- [What you are asked to do] The listing below must be copied exactly and in full.
________
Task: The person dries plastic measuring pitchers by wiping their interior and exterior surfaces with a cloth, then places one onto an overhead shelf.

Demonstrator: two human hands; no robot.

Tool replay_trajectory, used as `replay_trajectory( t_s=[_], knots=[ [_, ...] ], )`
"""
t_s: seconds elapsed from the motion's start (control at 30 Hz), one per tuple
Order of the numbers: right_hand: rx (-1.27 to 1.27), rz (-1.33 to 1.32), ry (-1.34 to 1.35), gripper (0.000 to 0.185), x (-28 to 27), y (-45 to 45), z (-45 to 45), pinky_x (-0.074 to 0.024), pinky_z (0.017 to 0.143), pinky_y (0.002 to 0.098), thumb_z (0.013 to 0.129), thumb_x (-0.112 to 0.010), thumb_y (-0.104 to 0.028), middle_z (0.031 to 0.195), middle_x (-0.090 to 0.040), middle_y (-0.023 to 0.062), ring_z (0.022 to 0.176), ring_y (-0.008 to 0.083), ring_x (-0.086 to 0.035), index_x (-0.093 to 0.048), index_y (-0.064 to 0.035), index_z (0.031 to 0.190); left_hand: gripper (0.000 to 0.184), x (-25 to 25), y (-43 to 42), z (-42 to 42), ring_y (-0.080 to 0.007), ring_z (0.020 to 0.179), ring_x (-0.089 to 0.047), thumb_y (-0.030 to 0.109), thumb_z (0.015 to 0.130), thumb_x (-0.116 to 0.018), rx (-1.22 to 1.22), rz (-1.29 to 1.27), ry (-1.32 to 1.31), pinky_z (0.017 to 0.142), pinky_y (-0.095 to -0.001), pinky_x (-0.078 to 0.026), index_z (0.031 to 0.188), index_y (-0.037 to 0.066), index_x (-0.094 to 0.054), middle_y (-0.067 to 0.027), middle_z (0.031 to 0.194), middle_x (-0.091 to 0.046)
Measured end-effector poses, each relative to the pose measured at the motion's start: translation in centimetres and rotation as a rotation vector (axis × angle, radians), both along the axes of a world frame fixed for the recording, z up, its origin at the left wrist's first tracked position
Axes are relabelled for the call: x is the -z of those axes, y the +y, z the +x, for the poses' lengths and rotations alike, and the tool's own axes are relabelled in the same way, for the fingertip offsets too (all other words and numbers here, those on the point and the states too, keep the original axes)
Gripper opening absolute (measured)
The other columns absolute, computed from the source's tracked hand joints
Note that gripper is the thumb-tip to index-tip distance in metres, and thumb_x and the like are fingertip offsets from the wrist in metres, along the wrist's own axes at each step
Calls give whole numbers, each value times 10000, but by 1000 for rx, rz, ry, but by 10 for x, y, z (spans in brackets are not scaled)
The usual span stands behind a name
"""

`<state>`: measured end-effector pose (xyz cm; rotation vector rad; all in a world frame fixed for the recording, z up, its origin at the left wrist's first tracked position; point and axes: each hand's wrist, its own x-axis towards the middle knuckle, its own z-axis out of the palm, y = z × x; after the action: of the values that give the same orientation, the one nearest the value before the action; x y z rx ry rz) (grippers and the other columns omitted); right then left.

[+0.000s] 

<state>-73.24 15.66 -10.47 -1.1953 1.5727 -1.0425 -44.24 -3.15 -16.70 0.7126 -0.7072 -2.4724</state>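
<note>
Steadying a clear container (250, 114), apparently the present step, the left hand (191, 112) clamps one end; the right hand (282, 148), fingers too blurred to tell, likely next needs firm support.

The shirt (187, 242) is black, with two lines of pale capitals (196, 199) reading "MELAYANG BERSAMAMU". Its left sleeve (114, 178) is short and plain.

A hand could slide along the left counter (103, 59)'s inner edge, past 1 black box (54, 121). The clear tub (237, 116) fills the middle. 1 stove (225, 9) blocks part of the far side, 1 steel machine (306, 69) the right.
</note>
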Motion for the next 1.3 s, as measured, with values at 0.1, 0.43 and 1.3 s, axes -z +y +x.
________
- [Expected output]
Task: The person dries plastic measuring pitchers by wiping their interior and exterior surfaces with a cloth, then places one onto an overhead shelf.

Demonstrator: two human hands; no robot.

Tool replay_trajectory, used as `replay_trajectory( t_s=[_], knots=[ [_, ...] ], )`
"""
t_s: seconds elapsed from the motion's start (control at 30 Hz), one per tuple
Order of the numbers: right_hand: rx (-1.27 to 1.27), rz (-1.33 to 1.32), ry (-1.34 to 1.35), gripper (0.000 to 0.185), x (-28 to 27), y (-45 to 45), z (-45 to 45), pinky_x (-0.074 to 0.024), pinky_z (0.017 to 0.143), pinky_y (0.002 to 0.098), thumb_z (0.013 to 0.129), thumb_x (-0.112 to 0.010), thumb_y (-0.104 to 0.028), middle_z (0.031 to 0.195), middle_x (-0.090 to 0.040), middle_y (-0.023 to 0.062), ring_z (0.022 to 0.176), ring_y (-0.008 to 0.083), ring_x (-0.086 to 0.035), index_x (-0.093 to 0.048), index_y (-0.064 to 0.035), index_z (0.031 to 0.190); left_hand: gripper (0.000 to 0.184), x (-25 to 25), y (-43 to 42), z (-42 to 42), ring_y (-0.080 to 0.007), ring_z (0.020 to 0.179), ring_x (-0.089 to 0.047), thumb_y (-0.030 to 0.109), thumb_z (0.015 to 0.130), thumb_x (-0.116 to 0.018), rx (-1.22 to 1.22), rz (-1.29 to 1.27), ry (-1.32 to 1.31), pinky_z (0.017 to 0.142), pinky_y (-0.095 to -0.001), pinky_x (-0.078 to 0.026), index_z (0.031 to 0.188), index_y (-0.037 to 0.066), index_x (-0.094 to 0.054), middle_y (-0.067 to 0.027), middle_z (0.031 to 0.194), middle_x (-0.091 to 0.046)
Measured end-effector poses, each relative to the pose measured at the motion's start: translation in centimetres and rotation as a rotation vector (axis × angle, radians), both along the axes of a world frame fixed for the recording, z up, its origin at the left wrist's first tracked position
Axes are relabelled for the call: x is the -z of those axes, y the +y, z the +x, for the poses' lengths and rotations alike, and the tool's own axes are relabelled in the same way, for the fingertip offsets too (all other words and numbers here, those on the point and the states too, keep the original axes)
Gripper opening absolute (measured)
The other columns absolute, computed from the source's tracked hand joints
Note that gripper is the thumb-tip to index-tip distance in metres, and thumb_x and the like are fingertip offsets from the wrist in metres, along the wrist's own axes at each step
Calls give whole numbers, each value times 10000, but by 1000 for rx, rz, ry, but by 10 for x, y, z (spans in brackets are not scaled)
The usual span stands behind a name
"""

`<state>`: measured end-effector pose (xyz cm; rotation vector rad; all in a world frame fixed for the recording, z up, its origin at the left wrist's first tracked position; point and axes: each hand's wrist, its own x-axis towards the middle knuckle, its own z-axis out of the palm, y = z × x; after the action: of the values that give the same orientation, the one nearest the value before the action; x y z rx ry rz) (grippers and the other columns omitted); right then left.

[+0.000s] 

<state>-73.24 15.66 -10.47 -1.1953 1.5727 -1.0425 -44.24 -3.15 -16.70 0.7126 -0.7072 -2.4724</state>
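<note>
Steadying a clear container (250, 114), apparently the present step, the left hand (191, 112) clamps one end; the right hand (282, 148), fingers too blurred to tell, likely next needs firm support.

The shirt (187, 242) is black, with two lines of pale capitals (196, 199) reading "MELAYANG BERSAMAMU". Its left sleeve (114, 178) is short and plain.

A hand could slide along the left counter (103, 59)'s inner edge, past 1 black box (54, 121). The clear tub (237, 116) fills the middle. 1 stove (225, 9) blocks part of the far side, 1 steel machine (306, 69) the right.
</note>
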Motion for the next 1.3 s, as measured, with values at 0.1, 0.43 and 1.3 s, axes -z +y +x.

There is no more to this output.